Assignment | Should pictures appear among the records, leave them out, and copy exactly only the lines from the first through the one with "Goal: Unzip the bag", inclusive.

Listed records |

━━━━

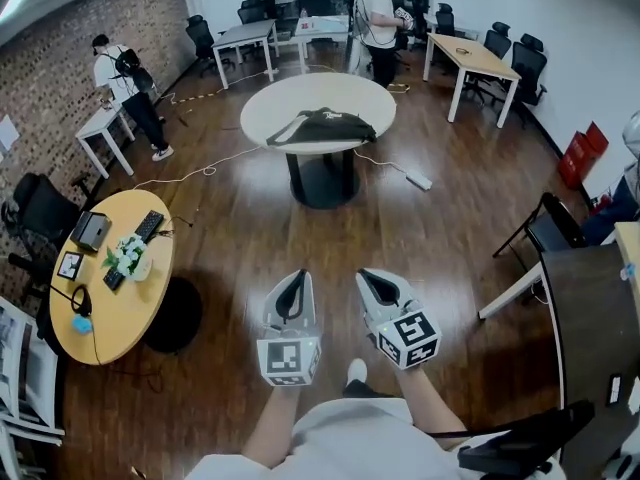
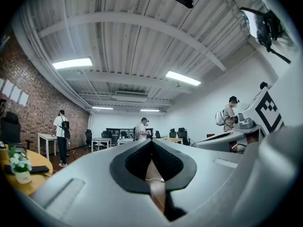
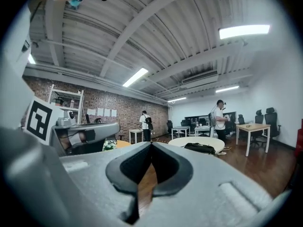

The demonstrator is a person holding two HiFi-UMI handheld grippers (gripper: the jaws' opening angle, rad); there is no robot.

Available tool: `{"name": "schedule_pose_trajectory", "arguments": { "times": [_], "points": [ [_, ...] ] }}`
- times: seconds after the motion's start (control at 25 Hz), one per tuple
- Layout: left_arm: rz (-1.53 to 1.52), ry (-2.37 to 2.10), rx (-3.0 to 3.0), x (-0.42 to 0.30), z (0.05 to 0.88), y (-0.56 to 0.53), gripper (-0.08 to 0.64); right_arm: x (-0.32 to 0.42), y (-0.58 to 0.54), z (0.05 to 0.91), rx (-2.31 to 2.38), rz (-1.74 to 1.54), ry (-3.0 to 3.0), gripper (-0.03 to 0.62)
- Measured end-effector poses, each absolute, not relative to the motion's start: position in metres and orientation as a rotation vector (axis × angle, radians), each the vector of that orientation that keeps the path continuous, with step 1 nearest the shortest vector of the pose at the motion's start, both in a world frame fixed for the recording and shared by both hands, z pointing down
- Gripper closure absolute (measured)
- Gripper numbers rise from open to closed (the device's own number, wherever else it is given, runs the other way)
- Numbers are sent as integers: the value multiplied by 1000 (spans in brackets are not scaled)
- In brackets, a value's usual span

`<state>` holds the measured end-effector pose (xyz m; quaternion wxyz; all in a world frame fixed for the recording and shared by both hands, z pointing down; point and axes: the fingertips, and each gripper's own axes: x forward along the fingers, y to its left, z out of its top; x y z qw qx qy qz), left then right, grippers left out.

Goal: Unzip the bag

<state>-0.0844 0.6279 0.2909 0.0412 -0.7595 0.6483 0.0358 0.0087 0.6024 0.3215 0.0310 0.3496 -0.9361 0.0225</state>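
- Left tool [image 1: 296, 283] and right tool [image 1: 377, 281]: both closed tight, holding nothing.
- Bag [image 1: 322, 126] lies on the far round worktop [image 1: 262, 108]; walk close first, then open a tool.

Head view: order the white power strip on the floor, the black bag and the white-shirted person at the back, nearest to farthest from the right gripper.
1. Power strip, lying ahead, slightly right.
2. Black bag, on the round table, slightly left.
3. White-shirted person, standing beyond it, at the back.
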Motion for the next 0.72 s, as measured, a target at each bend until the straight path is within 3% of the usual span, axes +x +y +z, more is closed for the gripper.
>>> {"name": "schedule_pose_trajectory", "arguments": {
  "times": [0.72],
  "points": [
    [20,1927,-2463,-57,336,360,545,29,354,371,1145,142,-2794,601]
  ]
}}
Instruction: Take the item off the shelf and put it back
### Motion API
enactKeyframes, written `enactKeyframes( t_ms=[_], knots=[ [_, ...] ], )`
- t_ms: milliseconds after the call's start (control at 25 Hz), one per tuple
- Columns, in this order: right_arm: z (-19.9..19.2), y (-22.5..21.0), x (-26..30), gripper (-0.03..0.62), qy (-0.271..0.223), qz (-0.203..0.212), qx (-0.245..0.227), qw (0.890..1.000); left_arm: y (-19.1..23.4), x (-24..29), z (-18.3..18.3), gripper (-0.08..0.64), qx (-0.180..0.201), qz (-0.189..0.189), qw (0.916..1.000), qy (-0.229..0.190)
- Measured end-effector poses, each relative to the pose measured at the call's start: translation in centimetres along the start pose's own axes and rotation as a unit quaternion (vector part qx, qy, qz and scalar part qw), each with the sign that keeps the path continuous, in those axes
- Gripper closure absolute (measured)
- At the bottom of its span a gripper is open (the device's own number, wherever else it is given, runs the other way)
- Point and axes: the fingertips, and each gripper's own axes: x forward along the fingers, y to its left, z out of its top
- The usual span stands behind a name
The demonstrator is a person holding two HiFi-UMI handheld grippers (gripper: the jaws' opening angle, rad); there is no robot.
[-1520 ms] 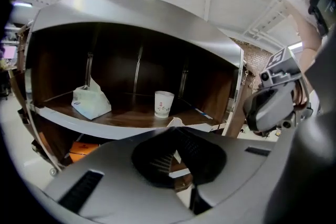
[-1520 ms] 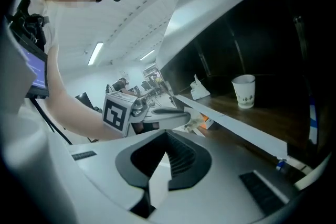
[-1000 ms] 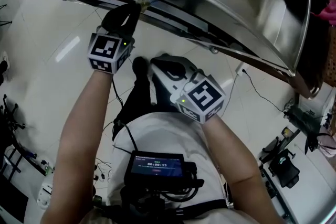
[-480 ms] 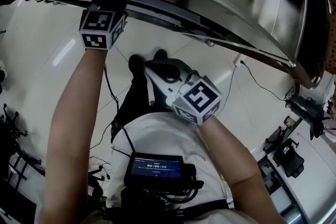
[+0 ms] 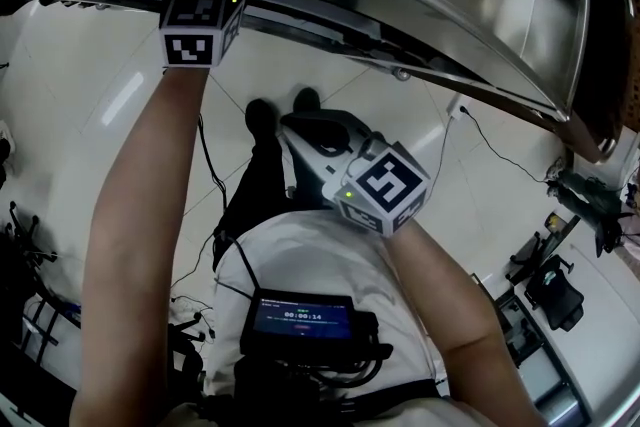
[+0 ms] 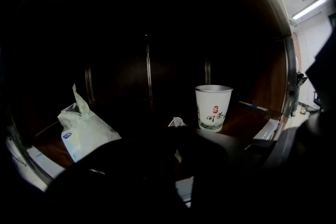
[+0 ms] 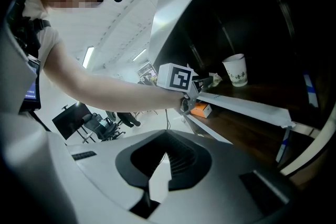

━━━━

Task solution |
The demonstrator is a person holding two HiFi-UMI handheld grippers (gripper: the jaws' opening angle, rad); there is no robot.

Available tool: `{"name": "schedule_pose_trajectory", "arguments": { "times": [_], "points": [ [_, ...] ] }}`
- times: seconds after the motion's start (control at 25 Hz), one per tuple
- Layout: left_arm: rz (-1.53 to 1.52), ry (-2.37 to 2.10), rx (-3.0 to 3.0), x (-0.42 to 0.30), z (0.05 to 0.88), y (-0.56 to 0.53), gripper (-0.08 to 0.64); right_arm: x (-0.32 to 0.42), y (-0.58 to 0.54), z (0.05 to 0.91), rx (-2.31 to 2.38), rz (-1.74 to 1.54), ry (-3.0 to 3.0), gripper (-0.03 to 0.62)
- Measured end-effector poses, each absolute, not relative to the motion's start: position in metres and orientation as a rotation vector (axis × angle, radians), each the vector of that orientation that keeps the path continuous, with step 1 nearest the shortest vector of the pose at the motion's start, both in a world frame fixed for the recording and shared by both hands, z pointing down
- Gripper closure absolute (measured)
- Gripper numbers rise from open to closed (the device's own number, wherever else it is given, runs the other way)
- Numbers are sent as integers: the value multiplied by 1000 (spans in brackets are not scaled)
- In brackets, a value's usual span

`<state>` holds the measured end-effector pose (xyz m; quaternion wxyz; all in a world frame fixed for the recording and shared by both hands, z pointing down; point and axes: the fingertips, and each gripper's own axes: x forward along the fingers, y to its left, z out of its top; x y z qw qx qy qz), left then right, grippers left out.

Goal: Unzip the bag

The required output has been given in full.